O rolê tava meio ruim. Nem uma dúzia de pessoas semi-conhecidas no meio da plateia que passava de cinquenta mas não chegava a cem. Quinze minutos de atraso para começar — até então — e parecia que ainda ia demorar um bocado.

Tinha aquele burburinho de conversa que só é legal se você está conversando. Quando se está sozinho ele faz cócegas o fundo do cérebro. O ar condicionado não era frio o suficiente para colocar a blusinha que estava na bolsa, mas incomodava um pouquinho. Pouquinho esse que se durasse mais dez minutos ia ganhar potencial de enlouquecer.

A coisa só fica interessante quando a mestre de cerimônia finalmente sobe ao palco revestido de um carpete cansado. E começa a cacarejar. Com uma pose muito digna, vestida impecavelmente em seu tailleur cinza nem claro nem escuro, se colocou no púlpito de plástico, o olhar sério, a imitar uma galinha com uma maestria estarrecedora.

Quando ela encerrou os cacarejos a plateia aplaudiu. Não com empolgação, mas com uma polidez que beirava educação.

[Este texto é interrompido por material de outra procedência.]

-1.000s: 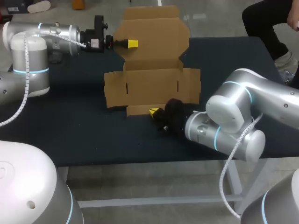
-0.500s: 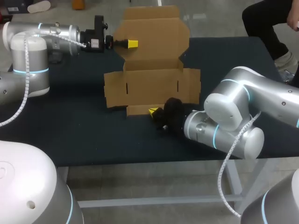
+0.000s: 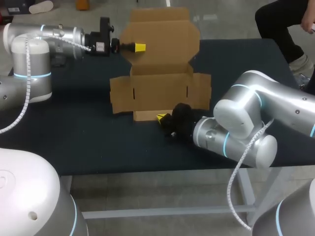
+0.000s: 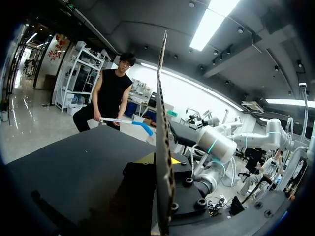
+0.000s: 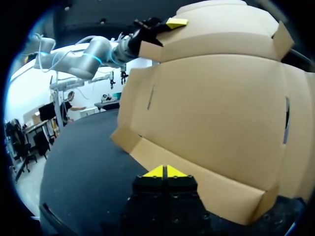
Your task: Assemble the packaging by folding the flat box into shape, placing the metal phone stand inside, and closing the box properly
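The brown cardboard box point(image 3: 160, 91) lies unfolded on the dark table point(image 3: 74, 132), with its lid panel point(image 3: 162, 34) tilted up at the far side. My left gripper point(image 3: 140, 46) is shut on the lid's left edge. In the left wrist view that panel point(image 4: 161, 113) stands edge-on between its fingers point(image 4: 161, 159). My right gripper point(image 3: 161, 117) is shut with nothing in it, its tips point(image 5: 166, 171) right at the near edge of the front flap point(image 5: 206, 191). No metal stand shows in any view.
The box's side flaps point(image 3: 120, 93) point(image 3: 201, 88) lie flat to either side. Bare table stretches left of the box and along the near edge. My right arm's elbow point(image 3: 236, 123) hangs over the table's near right part.
My right arm's elbow has shifted slightly left, while its tips stay at the front flap. The left arm and the lid have not moved.
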### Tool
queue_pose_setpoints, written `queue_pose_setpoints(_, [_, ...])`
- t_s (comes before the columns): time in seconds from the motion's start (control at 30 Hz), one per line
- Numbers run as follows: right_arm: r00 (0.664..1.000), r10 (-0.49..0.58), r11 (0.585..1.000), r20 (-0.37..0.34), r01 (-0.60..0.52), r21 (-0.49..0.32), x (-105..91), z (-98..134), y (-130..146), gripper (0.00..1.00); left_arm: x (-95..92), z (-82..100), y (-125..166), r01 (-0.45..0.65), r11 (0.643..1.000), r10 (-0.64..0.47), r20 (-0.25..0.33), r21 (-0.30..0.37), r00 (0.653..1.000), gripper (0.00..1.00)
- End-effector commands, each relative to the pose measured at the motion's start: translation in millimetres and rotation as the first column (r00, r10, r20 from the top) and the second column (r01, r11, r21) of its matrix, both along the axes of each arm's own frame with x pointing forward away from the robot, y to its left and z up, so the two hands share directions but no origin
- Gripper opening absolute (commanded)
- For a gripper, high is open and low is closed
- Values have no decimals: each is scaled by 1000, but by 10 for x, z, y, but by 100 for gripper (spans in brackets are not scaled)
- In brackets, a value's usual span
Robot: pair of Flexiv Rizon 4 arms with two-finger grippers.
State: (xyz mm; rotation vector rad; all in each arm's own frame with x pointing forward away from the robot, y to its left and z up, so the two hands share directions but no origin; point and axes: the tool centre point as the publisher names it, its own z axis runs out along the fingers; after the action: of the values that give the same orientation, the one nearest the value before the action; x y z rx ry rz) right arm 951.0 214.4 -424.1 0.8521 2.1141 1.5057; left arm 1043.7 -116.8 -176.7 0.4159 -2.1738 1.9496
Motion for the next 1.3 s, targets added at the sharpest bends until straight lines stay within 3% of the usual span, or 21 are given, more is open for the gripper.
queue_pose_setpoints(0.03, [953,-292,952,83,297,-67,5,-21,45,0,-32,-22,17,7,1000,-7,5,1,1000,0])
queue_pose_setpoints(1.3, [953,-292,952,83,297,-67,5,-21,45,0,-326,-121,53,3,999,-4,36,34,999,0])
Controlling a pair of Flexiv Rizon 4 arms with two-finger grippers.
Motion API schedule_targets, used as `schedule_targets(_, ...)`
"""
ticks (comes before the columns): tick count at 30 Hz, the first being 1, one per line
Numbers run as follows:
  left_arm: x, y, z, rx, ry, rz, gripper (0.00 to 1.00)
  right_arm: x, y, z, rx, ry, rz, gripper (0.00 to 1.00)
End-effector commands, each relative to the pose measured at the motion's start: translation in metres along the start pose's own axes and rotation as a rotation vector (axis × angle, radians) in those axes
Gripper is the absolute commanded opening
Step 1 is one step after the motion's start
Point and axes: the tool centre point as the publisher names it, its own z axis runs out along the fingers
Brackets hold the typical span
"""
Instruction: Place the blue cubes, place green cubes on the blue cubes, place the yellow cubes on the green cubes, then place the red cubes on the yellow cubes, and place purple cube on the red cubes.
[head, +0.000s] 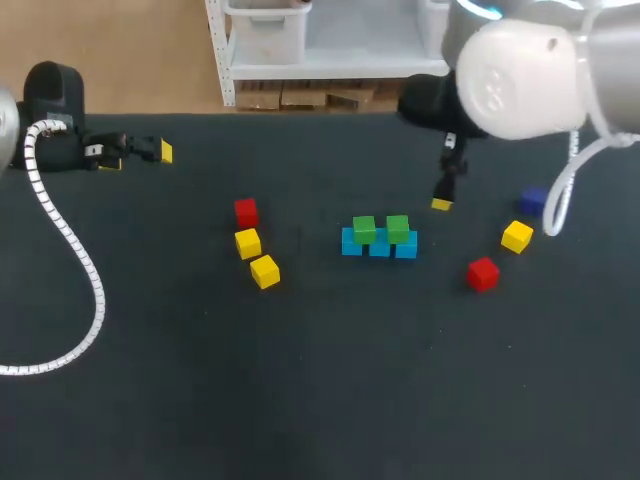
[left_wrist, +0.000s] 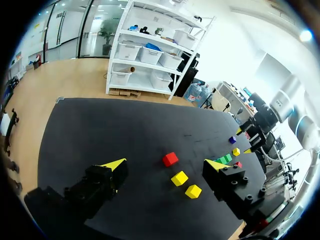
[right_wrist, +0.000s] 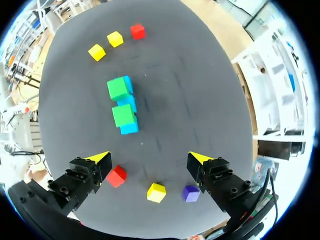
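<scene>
The right gripper hangs open and empty between the stack and a lone yellow cube, which lies to its right, toward the table's right side. A purple cube and a red cube flank it but stand apart, leaving finger room. Two green cubes top the blue row, their tops bare. The left gripper, also open, sits far off left.
</scene>
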Motion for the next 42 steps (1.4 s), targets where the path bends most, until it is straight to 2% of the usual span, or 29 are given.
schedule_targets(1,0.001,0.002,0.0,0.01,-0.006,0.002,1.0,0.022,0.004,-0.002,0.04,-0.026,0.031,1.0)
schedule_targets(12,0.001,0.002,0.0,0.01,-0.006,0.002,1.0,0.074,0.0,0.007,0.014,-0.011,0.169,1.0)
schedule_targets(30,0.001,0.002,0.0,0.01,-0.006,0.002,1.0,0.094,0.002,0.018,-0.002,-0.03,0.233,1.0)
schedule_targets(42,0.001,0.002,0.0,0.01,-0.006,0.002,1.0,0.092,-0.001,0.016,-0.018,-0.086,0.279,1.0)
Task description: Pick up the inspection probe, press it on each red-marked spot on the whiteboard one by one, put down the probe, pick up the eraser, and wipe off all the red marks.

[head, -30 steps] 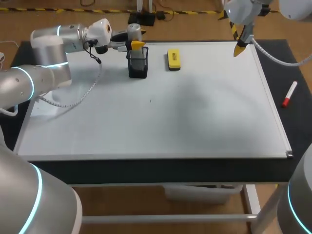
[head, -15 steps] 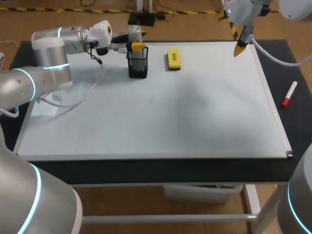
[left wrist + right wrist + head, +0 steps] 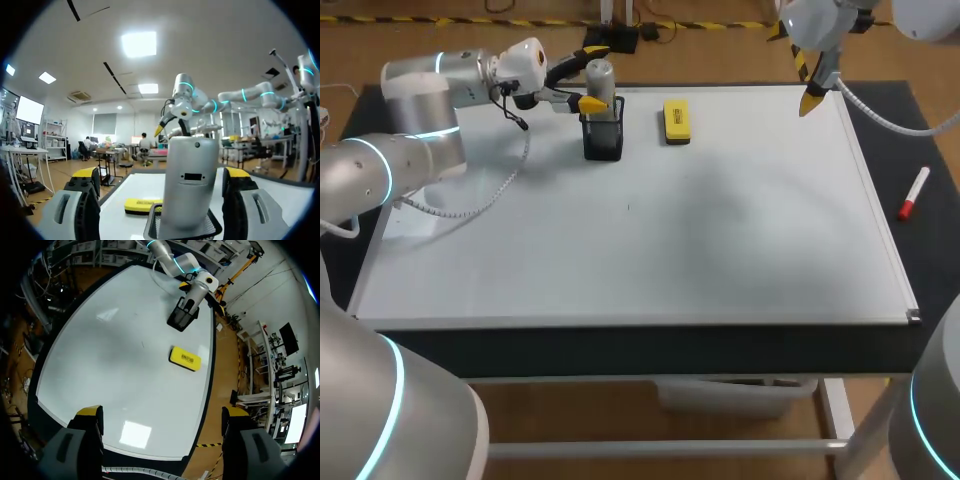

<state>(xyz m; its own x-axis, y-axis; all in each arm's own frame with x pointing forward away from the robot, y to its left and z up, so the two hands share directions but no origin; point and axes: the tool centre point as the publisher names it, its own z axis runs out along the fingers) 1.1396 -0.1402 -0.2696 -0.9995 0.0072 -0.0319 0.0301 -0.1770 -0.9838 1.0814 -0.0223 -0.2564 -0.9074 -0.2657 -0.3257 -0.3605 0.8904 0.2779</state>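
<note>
Silver and upright in its black mesh holder (image 3: 603, 138) at the whiteboard's (image 3: 720, 240) eleven o'clock, the inspection probe (image 3: 190, 185) stood lengthwise-vertical between your left gripper's (image 3: 162, 176) wide-spread, unclamped fingers (image 3: 82, 200), while your right gripper (image 3: 162, 414) hung open, empty, far off at one o'clock.

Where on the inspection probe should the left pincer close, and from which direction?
On the probe's upper silver body, above the mesh holder. It stands upright with only that part exposed, so come in level from the side, as the left pincer sits now.
</note>
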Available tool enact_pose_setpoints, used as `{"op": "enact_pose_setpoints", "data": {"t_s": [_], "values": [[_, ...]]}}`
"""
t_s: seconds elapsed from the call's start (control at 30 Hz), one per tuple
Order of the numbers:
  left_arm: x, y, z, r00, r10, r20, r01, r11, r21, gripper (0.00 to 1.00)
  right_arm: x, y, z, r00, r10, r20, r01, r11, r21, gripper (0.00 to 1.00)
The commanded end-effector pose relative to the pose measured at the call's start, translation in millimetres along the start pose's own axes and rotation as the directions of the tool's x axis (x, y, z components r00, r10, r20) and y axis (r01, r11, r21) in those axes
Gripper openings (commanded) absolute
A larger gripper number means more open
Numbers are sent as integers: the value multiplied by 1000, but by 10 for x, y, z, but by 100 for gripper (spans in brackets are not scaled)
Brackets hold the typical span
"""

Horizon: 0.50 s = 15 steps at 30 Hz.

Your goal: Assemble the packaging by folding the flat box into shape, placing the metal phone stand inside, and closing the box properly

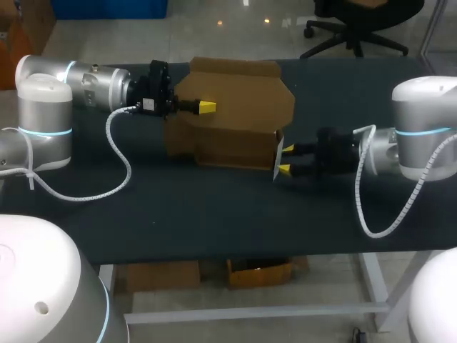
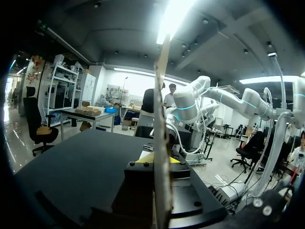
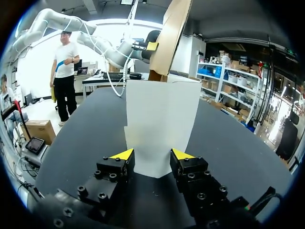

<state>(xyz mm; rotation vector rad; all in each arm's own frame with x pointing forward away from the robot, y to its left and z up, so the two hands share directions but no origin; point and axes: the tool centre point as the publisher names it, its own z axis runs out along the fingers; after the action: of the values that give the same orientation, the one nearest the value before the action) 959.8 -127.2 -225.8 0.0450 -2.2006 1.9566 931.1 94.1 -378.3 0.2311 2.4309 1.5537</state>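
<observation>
Box half-formed, mid far edge of worktop. Left tool clamped on lid flap; right tool apart at white end flap. If you push hard, box skews, lid slips.

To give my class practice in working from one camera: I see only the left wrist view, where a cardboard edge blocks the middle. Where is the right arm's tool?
Observer: The right tool is at the right end of the box, facing a white flap.
Operator: Is the box closed yet?
Observer: No. The right wrist view shows its brown lid panel tilted up.
Operator: Where on the box is my own tool?
Observer: In the head view, the left tool is at the lid panel's left side, across the box from the right tool.
</observation>
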Motion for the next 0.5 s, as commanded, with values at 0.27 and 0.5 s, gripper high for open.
{"op": "enact_pose_setpoints", "data": {"t_s": [0.27,0.5], "values": [[-10,34,-5,1000,0,-2,0,1000,-1,0,-18,16,54,1000,4,17,-4,1000,-14,45],[-10,34,-5,1000,0,-2,0,1000,-1,0,8,9,67,999,20,37,-19,999,-34,45]]}}
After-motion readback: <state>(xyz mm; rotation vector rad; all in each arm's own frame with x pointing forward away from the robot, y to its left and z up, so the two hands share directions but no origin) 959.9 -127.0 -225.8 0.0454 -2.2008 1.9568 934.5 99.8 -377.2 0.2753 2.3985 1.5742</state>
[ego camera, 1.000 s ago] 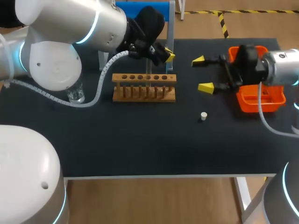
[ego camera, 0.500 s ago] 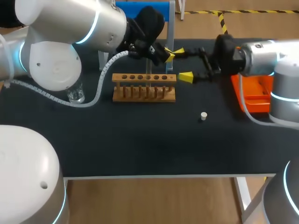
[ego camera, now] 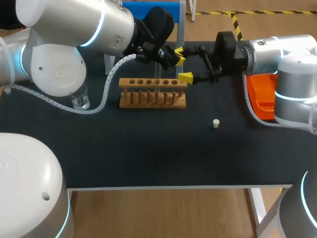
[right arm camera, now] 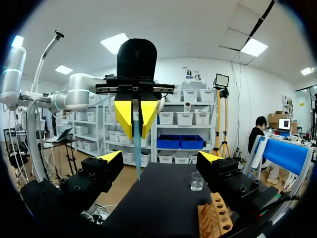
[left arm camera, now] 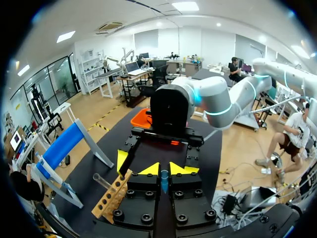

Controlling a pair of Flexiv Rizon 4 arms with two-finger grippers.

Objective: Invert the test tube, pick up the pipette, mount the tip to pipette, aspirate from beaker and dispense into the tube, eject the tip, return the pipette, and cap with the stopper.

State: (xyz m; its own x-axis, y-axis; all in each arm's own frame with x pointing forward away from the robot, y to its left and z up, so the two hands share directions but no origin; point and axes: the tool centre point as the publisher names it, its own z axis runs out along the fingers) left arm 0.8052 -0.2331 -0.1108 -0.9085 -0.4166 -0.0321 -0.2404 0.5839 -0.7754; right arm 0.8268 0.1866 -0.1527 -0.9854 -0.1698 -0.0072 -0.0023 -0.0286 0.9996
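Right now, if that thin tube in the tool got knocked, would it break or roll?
The tube looks clear and slim, so probably light but brittle. Round and smooth, it would likely roll on the flat table. The left tool pinches it only near one end, so a sideways push may swing it.

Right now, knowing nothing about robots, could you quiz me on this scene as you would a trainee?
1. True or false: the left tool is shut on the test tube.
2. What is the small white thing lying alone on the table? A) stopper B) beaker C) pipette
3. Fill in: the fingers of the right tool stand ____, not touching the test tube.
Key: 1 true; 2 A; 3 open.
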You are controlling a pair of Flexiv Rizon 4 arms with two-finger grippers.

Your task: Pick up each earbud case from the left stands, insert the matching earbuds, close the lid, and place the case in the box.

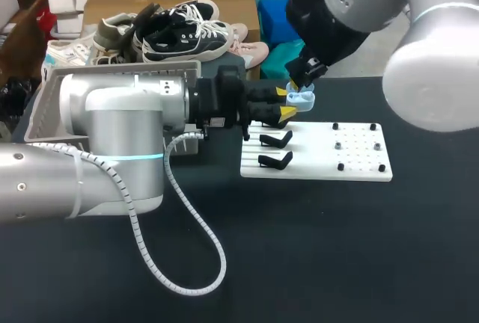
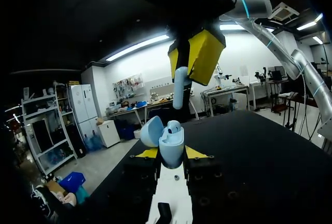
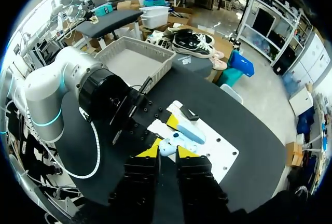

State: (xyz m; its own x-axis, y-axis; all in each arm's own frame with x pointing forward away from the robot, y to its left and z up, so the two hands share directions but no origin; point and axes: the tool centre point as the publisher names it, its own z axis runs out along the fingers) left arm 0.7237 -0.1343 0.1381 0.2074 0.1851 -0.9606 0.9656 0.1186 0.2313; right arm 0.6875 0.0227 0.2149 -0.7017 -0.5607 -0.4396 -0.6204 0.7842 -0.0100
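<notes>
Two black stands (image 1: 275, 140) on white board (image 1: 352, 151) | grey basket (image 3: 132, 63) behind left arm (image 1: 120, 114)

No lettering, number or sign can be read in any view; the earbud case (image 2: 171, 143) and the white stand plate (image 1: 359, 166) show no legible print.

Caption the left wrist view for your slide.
Left claw grips open blue earbud case; right claw holds blue earbud above it.

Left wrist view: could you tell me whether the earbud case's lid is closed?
No, the lid stands swung open beside the body of the earbud case.
</notes>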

Um homem engravatado usando óculos, com um indício de suor acima dos lábios a despeito do ar condicionado, tomou seu lugar no palco. Mais aplausos bem educados.

Silêncio se seguiu enquanto o homem perguntava aos papéis nas suas mãos como começar. Após o instante de expectativa dos espectadores ele pigarreia. Leva as costas da mão direita à boca para entoar um longo e profuso barulho de pum. Várias cabeças na plateia aquiescem levemente, respingando compenetração em suas cadeiras quase confortáveis.

Algo muito importante acontecia ali.